Vogliamo scelte partecipate

La proprietà del Forte Boccea sta per passare dal Demanio Militare al Comune di Roma. Appena pochi anni fa era stata ipotizzata la costruzione di quattro palazzine all’interno dell’area; il Comitato “Forte Boccea Bene Comune”, opponendosi a tale ipotesi, ha costituito un punto di riferimento saldo e attento nella difesa dell’area dal processo di cementificazione.Oggi, nel rispetto della volontà della cittadinanza interpellata con questionari ad hoc, il Comitato ribadisce le priorità stabilite dalle risultanze della consultazione:

1. no alla costruzione di immobili;
2. massimo rispetto per il verde esistente con particolare riguardo per alberi ad alto fusto;
3. trasferimento del mercato;
4. utilizzazione degli edifici esistenti per asilo, casa famiglia disabili, o altre destinazioni di utilità sociale

Ritenendo che la gestione della fase progettuale debba tenere in considerazione tali orientamenti attraverso momenti dedicati al confronto, ci duole prendere atto del comportamento poco coerente di alcuni rappresentanti delle istituzioni che recentemente hanno operato un sopralluogo all’interno dell’area del Forte non coinvolgendo, tra le decine di visitatori, le persone che in questi anni si sono impegnate nella difesa di questo bene comune.

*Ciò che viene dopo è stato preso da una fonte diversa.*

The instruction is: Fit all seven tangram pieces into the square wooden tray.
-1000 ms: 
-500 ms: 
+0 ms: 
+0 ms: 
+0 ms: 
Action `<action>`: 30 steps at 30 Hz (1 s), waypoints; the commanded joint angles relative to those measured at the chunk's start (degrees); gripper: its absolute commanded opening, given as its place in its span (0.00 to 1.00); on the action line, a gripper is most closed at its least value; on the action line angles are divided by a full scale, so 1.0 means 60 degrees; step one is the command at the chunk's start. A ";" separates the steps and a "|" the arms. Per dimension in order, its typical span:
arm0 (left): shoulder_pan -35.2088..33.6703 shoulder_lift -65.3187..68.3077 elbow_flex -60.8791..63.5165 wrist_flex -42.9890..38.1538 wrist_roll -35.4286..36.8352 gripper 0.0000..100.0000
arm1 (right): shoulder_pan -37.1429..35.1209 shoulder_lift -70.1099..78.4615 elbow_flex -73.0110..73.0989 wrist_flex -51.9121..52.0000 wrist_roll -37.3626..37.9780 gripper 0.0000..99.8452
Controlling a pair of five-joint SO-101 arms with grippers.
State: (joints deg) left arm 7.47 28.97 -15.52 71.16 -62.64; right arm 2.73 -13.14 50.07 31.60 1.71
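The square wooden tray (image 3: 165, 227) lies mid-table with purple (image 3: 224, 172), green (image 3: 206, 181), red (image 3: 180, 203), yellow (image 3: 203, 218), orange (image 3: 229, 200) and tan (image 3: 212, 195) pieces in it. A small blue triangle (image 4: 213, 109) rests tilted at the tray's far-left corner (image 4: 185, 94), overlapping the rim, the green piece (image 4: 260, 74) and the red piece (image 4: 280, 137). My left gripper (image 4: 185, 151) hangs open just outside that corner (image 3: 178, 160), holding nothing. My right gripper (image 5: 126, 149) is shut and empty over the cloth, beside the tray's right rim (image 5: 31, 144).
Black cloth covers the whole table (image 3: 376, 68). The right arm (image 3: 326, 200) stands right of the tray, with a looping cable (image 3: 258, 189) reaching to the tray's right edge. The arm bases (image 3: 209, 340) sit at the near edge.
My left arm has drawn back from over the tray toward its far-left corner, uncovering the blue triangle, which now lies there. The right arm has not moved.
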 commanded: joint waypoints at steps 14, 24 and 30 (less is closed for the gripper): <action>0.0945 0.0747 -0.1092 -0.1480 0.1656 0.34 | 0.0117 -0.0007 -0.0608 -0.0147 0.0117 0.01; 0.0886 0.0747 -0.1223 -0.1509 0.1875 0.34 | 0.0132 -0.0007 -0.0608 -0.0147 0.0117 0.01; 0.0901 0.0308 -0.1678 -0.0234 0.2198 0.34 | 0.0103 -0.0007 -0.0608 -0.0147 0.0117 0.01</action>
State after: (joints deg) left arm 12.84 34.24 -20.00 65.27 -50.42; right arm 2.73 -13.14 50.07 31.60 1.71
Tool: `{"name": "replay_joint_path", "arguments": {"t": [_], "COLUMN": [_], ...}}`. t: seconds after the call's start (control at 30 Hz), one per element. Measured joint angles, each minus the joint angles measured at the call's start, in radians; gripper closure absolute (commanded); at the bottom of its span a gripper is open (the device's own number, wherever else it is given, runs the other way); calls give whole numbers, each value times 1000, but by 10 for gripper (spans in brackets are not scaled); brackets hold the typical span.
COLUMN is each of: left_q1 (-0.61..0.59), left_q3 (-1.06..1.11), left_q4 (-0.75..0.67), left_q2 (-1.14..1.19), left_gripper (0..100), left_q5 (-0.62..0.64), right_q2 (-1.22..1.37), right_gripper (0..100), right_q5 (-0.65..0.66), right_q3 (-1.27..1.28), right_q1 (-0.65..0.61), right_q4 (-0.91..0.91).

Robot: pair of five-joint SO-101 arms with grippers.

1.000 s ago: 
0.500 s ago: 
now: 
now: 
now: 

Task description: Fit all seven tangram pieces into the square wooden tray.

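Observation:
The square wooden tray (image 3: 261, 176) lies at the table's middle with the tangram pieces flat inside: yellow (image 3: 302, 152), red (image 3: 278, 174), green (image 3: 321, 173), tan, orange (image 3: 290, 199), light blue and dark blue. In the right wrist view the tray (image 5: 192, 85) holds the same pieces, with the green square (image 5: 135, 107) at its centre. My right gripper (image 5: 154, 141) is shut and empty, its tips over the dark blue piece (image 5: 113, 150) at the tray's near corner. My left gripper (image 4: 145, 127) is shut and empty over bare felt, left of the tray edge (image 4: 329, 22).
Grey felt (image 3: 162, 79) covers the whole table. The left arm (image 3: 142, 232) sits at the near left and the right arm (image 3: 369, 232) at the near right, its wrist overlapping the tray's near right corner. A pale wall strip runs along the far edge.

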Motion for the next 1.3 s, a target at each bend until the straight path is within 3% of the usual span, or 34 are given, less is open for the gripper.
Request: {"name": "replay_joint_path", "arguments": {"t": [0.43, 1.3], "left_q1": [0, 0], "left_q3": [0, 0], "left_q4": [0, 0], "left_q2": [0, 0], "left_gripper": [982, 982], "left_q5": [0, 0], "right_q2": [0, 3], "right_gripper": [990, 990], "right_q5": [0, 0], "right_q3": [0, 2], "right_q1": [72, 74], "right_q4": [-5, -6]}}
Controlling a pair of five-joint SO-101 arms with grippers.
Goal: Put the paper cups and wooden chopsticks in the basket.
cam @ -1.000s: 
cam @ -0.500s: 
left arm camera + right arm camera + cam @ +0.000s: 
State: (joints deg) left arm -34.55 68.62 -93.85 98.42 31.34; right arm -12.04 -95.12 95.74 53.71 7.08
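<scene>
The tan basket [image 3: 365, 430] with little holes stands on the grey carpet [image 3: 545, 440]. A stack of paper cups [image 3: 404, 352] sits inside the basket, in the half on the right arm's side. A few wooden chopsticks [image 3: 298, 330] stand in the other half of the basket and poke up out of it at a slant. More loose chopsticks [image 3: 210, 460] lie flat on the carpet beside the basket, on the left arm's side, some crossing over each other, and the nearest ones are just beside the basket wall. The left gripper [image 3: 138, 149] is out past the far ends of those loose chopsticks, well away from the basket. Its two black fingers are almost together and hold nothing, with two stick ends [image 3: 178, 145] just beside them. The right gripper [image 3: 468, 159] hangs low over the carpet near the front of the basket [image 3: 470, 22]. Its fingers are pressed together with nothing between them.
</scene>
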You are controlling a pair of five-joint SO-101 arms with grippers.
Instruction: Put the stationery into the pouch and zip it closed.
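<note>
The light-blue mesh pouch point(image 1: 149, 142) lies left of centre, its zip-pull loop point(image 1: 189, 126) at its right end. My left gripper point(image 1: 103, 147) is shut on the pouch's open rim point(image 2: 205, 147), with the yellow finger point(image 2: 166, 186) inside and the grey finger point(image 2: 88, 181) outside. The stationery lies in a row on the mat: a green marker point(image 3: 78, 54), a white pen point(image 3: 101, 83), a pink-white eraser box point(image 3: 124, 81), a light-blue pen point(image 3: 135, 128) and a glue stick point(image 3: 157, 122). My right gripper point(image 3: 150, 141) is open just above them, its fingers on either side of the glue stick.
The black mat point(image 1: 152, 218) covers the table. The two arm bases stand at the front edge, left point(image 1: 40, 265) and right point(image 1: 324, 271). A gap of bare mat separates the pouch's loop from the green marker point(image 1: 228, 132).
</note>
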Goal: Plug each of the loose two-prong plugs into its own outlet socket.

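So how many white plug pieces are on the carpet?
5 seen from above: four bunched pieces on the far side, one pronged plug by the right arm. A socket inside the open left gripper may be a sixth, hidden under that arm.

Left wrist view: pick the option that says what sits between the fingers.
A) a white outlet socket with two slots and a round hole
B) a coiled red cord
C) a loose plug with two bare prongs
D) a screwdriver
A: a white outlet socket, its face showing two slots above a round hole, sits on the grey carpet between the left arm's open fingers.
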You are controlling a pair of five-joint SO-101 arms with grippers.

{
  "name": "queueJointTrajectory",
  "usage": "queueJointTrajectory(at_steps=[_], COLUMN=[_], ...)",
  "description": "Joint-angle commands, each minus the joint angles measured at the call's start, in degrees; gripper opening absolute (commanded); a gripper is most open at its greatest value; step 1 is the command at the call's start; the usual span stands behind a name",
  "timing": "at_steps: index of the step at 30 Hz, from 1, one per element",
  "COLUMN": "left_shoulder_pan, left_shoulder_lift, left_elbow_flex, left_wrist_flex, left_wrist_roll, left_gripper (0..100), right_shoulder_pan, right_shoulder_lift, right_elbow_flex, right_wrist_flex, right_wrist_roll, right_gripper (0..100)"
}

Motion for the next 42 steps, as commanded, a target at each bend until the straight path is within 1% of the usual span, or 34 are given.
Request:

Esprimiamo invece soddisfazione per la delibera votata a larga maggioranza all’interno del XIII Municipio volta ad impegnare il Presidente e gli Assessori competenti a promuovere, in accordo con il Ministero della Difesa, una giornata di apertura al pubblico e un convegno all’interno dell’area del Forte, contribuendo ad attivare un reale percorso di progettazione partecipata.